Work to complete:
I need the lines below from the one with "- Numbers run" down to the one with "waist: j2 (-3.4" reproduced exactly, both ends included, and nothing else.

"""

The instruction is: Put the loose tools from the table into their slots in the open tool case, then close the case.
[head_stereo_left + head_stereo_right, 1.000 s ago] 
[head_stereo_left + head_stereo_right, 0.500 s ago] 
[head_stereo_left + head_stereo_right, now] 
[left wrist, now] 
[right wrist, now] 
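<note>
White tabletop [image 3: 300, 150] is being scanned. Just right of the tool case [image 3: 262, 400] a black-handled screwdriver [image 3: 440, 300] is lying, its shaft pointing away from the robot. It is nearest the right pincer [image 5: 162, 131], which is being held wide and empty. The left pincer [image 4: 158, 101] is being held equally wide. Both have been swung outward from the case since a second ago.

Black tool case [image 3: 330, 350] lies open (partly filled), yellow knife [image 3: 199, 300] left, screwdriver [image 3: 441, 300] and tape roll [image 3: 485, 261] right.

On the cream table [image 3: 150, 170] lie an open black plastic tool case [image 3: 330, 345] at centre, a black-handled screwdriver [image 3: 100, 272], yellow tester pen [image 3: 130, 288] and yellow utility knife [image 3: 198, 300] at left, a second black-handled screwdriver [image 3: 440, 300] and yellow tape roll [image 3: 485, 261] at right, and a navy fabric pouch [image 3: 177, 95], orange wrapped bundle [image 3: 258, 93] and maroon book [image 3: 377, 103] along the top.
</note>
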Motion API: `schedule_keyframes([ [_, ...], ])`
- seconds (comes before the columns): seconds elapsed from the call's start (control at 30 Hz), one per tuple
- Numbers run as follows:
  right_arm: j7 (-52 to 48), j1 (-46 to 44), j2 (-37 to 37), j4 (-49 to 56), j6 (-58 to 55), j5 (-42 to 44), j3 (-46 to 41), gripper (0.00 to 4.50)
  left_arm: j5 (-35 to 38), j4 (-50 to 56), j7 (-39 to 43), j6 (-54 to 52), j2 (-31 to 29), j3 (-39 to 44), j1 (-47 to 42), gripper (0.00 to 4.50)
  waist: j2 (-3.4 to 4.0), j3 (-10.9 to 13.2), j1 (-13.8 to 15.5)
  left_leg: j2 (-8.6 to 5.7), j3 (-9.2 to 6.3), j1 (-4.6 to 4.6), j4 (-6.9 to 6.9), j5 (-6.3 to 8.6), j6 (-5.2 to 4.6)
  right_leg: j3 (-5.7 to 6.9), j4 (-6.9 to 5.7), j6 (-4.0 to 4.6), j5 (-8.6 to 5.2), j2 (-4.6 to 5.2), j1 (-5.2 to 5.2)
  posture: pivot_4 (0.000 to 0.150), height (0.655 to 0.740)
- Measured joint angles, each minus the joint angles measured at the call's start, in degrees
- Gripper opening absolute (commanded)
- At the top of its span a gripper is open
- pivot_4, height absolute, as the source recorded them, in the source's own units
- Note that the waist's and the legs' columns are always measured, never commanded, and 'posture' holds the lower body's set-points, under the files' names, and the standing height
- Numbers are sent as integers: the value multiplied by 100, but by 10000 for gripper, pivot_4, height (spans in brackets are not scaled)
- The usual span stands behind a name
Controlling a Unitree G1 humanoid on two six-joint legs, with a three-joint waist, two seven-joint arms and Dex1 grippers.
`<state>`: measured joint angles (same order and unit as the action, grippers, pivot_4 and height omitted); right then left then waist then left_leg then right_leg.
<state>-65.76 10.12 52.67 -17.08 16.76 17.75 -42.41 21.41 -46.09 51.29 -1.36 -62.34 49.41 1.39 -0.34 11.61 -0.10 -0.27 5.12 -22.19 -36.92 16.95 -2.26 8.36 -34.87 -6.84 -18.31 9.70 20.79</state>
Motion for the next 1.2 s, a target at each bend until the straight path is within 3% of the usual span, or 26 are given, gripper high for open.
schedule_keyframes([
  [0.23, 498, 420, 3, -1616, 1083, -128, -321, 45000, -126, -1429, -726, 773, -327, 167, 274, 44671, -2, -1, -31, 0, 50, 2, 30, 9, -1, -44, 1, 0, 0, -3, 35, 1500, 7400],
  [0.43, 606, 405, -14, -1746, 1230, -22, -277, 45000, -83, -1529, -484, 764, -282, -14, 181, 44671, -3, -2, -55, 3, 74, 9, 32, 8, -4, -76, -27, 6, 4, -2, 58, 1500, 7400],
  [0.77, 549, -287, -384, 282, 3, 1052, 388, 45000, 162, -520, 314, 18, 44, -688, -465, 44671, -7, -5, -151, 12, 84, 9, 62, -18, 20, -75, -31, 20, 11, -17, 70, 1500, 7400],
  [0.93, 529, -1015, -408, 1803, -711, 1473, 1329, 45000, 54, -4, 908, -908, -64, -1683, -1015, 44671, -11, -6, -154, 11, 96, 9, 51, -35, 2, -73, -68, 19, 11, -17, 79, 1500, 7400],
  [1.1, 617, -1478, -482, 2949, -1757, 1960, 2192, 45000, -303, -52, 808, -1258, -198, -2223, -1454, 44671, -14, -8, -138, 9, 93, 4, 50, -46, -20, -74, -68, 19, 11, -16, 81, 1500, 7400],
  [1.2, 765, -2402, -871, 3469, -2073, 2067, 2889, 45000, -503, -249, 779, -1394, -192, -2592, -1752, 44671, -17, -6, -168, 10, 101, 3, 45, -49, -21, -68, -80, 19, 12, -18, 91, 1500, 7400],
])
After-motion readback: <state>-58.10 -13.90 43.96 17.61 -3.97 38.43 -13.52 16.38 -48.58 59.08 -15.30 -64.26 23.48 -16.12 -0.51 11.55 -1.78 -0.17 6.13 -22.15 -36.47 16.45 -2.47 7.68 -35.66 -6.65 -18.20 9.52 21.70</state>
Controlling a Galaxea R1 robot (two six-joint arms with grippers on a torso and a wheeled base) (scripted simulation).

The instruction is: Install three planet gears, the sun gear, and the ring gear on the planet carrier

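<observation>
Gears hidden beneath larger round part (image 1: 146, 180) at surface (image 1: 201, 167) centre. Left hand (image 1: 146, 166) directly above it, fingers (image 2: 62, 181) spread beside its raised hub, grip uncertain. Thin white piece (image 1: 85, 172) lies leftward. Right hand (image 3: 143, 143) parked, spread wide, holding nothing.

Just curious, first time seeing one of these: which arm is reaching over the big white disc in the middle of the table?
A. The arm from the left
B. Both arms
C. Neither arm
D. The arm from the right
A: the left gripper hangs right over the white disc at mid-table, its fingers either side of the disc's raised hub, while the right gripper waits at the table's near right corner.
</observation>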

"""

Answer area:
- Numbers run as follows:
  right_arm: j7 (-52 to 48), j1 (-46 to 44), j2 (-37 to 37), j4 (-49 to 56), j6 (-58 to 55), j5 (-42 to 44), j3 (-46 to 41), gripper (0.00 to 4.50)
  left_arm: j5 (-35 to 38), j4 (-50 to 56), j7 (-39 to 43), j6 (-54 to 52), j2 (-31 to 29), j3 (-39 to 44), j1 (-47 to 42), gripper (0.00 to 4.50)
  waist: j2 (-3.4 to 4.0), j3 (-10.9 to 13.2), j1 (-13.8 to 15.5)

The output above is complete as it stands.